Recorded information:

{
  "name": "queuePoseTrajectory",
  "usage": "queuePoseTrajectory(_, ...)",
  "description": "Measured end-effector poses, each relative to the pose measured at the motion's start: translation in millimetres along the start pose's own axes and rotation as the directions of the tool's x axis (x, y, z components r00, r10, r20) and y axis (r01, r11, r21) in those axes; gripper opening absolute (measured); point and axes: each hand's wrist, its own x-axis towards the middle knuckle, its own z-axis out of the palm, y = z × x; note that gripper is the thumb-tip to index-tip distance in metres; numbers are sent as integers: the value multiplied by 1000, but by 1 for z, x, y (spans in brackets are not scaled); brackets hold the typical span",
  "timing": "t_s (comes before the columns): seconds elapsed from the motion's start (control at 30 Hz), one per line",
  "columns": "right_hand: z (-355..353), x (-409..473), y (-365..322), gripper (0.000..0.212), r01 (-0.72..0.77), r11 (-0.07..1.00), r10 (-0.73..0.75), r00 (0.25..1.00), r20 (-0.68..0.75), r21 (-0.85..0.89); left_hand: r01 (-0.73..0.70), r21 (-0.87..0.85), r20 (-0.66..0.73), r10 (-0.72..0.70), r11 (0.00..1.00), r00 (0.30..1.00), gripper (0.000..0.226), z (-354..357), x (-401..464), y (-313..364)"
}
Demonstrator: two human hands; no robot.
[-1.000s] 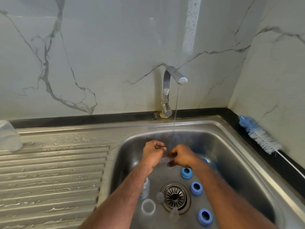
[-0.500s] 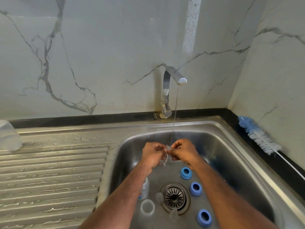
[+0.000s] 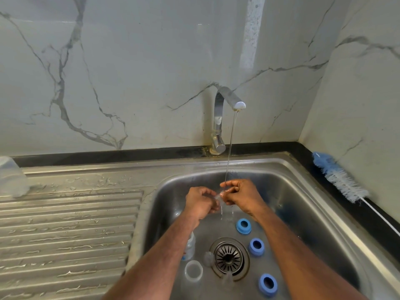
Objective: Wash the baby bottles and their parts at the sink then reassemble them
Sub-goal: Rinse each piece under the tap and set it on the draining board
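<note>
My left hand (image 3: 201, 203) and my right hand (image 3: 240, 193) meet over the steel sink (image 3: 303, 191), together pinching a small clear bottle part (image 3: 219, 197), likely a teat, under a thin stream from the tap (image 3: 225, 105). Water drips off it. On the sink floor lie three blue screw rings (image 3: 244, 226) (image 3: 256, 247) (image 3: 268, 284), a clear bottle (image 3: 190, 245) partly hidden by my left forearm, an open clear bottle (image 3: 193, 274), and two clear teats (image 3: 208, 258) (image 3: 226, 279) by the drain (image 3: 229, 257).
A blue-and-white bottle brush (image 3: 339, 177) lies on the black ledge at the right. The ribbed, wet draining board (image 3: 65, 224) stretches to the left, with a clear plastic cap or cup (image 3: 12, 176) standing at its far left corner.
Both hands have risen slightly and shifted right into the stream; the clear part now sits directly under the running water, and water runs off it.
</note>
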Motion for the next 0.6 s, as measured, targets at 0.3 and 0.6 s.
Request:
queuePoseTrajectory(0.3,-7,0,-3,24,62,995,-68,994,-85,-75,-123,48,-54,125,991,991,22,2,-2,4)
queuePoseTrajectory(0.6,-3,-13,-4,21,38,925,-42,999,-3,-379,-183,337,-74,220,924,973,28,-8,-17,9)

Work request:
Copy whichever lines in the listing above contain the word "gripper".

Answer section:
  "description": "Measured end-effector poses, each relative to the pose measured at the motion's start: translation in millimetres along the start pose's own axes and rotation as the directions of the tool's x axis (x, y, z components r00, r10, r20) and y axis (r01, r11, r21) in those axes; gripper opening absolute (measured); point and axes: each hand's wrist, its own x-axis towards the middle knuckle, its own z-axis out of the palm, y = z × x; note that gripper is the thumb-tip to index-tip distance in metres; numbers are sent as integers: the value multiplied by 1000, but by 1 for z, x, y (spans in brackets are not scaled); brackets hold the typical span",
  "columns": "right_hand: z (-355..353), x (-409..473), y (-365..322), gripper (0.000..0.212), r01 (-0.72..0.77), r11 (-0.07..1.00), r10 (-0.73..0.75), r00 (0.25..1.00), r20 (-0.68..0.75), r21 (-0.85..0.89); left_hand: r01 (-0.73..0.70), r21 (-0.87..0.85), r20 (-0.66..0.73), r10 (-0.72..0.70), r11 (0.00..1.00), r00 (0.30..1.00), gripper (0.000..0.226), z (-354..357), x (-401..464), y (-313..364)"

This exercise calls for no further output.